→ Task objective
From the records below, please repeat exactly the line that has "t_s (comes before", the line that has "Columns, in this", and every line between them, and nothing else.

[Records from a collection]
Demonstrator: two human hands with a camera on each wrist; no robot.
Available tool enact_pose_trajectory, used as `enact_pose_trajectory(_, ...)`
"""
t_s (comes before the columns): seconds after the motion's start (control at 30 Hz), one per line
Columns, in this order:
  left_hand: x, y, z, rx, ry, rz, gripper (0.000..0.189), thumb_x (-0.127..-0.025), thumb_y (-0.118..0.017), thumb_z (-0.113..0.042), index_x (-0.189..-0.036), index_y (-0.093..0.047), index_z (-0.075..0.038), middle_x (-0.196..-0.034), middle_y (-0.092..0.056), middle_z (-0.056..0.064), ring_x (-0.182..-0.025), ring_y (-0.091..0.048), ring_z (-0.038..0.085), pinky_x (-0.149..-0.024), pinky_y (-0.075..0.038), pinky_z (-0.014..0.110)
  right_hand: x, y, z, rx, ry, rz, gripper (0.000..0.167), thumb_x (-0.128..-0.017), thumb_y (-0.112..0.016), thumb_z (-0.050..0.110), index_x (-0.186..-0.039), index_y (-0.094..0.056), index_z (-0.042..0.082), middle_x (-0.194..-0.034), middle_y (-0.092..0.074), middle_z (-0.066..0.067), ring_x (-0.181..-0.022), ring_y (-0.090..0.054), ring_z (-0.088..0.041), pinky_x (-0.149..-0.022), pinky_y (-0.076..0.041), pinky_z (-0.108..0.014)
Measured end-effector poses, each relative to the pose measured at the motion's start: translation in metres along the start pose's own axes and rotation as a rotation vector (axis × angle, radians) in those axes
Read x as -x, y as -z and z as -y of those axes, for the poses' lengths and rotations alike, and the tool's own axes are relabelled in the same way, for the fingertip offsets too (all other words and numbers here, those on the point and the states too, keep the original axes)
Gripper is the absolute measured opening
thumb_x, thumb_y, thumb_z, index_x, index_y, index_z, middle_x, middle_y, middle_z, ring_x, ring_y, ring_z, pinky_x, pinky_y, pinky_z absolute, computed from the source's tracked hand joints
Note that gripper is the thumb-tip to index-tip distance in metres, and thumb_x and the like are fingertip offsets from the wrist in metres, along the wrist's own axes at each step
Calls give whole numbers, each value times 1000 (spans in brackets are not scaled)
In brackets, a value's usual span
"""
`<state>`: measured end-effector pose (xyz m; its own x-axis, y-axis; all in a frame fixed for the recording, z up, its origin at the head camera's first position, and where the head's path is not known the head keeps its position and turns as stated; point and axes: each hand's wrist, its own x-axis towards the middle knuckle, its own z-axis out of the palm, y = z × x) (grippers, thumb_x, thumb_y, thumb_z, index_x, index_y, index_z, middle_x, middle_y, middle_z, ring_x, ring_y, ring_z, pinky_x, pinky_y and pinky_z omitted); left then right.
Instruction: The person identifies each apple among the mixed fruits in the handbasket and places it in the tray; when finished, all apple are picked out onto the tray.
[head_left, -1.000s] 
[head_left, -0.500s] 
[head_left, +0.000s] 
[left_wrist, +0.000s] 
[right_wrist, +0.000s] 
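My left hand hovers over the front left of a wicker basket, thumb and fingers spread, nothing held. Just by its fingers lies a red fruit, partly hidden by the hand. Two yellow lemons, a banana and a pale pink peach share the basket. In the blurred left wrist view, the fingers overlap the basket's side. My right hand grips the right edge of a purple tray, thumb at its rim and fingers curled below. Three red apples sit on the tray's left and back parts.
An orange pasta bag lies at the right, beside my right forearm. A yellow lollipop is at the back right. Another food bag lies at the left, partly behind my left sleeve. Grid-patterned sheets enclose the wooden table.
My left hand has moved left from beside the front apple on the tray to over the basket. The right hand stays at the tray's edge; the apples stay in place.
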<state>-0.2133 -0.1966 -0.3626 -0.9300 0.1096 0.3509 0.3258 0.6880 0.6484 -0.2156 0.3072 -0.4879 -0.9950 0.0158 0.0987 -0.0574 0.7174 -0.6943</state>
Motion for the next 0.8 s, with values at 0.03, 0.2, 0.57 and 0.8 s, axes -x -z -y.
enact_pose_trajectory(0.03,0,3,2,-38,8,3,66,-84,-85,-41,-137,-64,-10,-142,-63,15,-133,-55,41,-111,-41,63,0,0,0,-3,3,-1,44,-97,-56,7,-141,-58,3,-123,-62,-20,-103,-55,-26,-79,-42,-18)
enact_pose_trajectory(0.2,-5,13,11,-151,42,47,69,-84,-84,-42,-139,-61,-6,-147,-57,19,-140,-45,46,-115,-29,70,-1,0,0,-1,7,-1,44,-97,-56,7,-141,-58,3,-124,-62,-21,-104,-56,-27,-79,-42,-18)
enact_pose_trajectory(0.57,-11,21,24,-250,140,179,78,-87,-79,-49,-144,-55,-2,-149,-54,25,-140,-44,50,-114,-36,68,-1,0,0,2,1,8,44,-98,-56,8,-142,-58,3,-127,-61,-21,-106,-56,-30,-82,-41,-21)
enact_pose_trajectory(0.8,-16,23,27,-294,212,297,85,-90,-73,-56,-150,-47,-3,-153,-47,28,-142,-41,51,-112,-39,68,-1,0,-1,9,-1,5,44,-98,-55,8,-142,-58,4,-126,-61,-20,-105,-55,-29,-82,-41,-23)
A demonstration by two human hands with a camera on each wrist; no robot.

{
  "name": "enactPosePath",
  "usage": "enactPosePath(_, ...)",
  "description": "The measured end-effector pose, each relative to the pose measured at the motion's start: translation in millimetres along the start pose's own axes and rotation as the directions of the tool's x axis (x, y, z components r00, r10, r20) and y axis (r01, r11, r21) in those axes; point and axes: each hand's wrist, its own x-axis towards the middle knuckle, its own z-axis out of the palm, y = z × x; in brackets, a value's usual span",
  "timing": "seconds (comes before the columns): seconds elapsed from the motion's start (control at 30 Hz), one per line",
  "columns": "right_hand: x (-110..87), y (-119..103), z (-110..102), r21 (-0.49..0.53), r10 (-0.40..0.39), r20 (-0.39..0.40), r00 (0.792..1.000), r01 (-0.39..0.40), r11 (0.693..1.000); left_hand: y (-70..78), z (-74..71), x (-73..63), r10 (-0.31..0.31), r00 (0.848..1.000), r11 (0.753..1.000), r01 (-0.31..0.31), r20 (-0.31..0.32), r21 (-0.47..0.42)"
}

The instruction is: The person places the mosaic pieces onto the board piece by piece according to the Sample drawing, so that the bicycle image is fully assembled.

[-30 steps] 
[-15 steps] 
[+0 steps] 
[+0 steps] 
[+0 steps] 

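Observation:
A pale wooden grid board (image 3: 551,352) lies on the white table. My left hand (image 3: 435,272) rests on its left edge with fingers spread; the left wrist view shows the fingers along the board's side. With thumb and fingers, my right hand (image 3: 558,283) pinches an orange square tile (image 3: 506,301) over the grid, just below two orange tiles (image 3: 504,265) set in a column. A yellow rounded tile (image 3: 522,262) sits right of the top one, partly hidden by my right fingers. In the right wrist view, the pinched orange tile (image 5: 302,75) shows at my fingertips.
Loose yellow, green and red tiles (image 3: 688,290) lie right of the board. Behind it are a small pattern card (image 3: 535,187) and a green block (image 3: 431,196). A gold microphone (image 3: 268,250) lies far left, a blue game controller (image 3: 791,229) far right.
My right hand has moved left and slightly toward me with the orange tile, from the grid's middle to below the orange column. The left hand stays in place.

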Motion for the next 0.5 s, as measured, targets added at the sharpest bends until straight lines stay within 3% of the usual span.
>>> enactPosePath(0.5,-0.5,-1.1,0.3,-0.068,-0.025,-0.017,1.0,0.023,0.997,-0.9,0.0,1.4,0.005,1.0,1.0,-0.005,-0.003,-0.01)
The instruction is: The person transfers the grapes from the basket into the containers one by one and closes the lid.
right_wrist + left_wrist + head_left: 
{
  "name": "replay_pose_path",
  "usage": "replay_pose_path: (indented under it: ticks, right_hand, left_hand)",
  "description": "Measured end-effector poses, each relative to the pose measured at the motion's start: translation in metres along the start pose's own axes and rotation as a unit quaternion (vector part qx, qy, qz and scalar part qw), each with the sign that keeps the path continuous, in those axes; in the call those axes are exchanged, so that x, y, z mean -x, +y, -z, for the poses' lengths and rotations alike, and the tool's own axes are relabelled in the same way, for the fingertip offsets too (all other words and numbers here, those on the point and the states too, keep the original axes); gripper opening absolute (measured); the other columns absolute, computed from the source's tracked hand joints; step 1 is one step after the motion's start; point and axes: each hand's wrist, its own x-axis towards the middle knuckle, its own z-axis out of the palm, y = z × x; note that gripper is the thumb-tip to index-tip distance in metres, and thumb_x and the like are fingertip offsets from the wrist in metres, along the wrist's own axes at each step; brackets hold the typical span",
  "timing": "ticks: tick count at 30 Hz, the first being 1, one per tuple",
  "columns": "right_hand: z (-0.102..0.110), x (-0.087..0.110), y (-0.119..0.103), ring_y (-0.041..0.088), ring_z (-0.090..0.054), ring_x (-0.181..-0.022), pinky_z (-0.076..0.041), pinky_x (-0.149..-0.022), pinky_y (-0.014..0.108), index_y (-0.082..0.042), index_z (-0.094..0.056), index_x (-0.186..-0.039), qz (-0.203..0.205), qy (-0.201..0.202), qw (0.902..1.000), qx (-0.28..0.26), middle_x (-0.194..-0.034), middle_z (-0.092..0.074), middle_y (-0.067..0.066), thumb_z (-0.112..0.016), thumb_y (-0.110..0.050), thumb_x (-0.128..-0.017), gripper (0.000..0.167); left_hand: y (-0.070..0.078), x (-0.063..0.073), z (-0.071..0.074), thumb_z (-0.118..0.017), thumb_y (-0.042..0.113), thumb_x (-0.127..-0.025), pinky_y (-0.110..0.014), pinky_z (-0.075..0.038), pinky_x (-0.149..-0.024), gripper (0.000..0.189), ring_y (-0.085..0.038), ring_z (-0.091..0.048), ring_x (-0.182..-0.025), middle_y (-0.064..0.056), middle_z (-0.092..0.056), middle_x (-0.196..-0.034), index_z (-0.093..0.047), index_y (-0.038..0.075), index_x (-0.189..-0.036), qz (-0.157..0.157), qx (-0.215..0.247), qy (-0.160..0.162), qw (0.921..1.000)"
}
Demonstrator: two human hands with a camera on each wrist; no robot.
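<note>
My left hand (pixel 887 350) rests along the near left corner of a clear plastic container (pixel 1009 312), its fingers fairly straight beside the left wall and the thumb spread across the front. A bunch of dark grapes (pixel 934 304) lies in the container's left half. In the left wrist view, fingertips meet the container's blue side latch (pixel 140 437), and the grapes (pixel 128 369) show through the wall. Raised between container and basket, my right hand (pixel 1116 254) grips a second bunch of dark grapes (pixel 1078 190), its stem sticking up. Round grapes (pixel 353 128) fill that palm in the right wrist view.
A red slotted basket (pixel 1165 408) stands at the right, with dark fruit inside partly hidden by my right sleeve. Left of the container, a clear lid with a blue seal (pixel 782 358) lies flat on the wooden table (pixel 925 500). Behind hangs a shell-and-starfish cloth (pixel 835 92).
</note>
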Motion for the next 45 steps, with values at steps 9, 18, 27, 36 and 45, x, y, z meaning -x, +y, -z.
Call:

→ Answer to this problem
t_s (comes before the columns): seconds after the motion's start (control at 30 Hz), one per line
Columns, in this order:

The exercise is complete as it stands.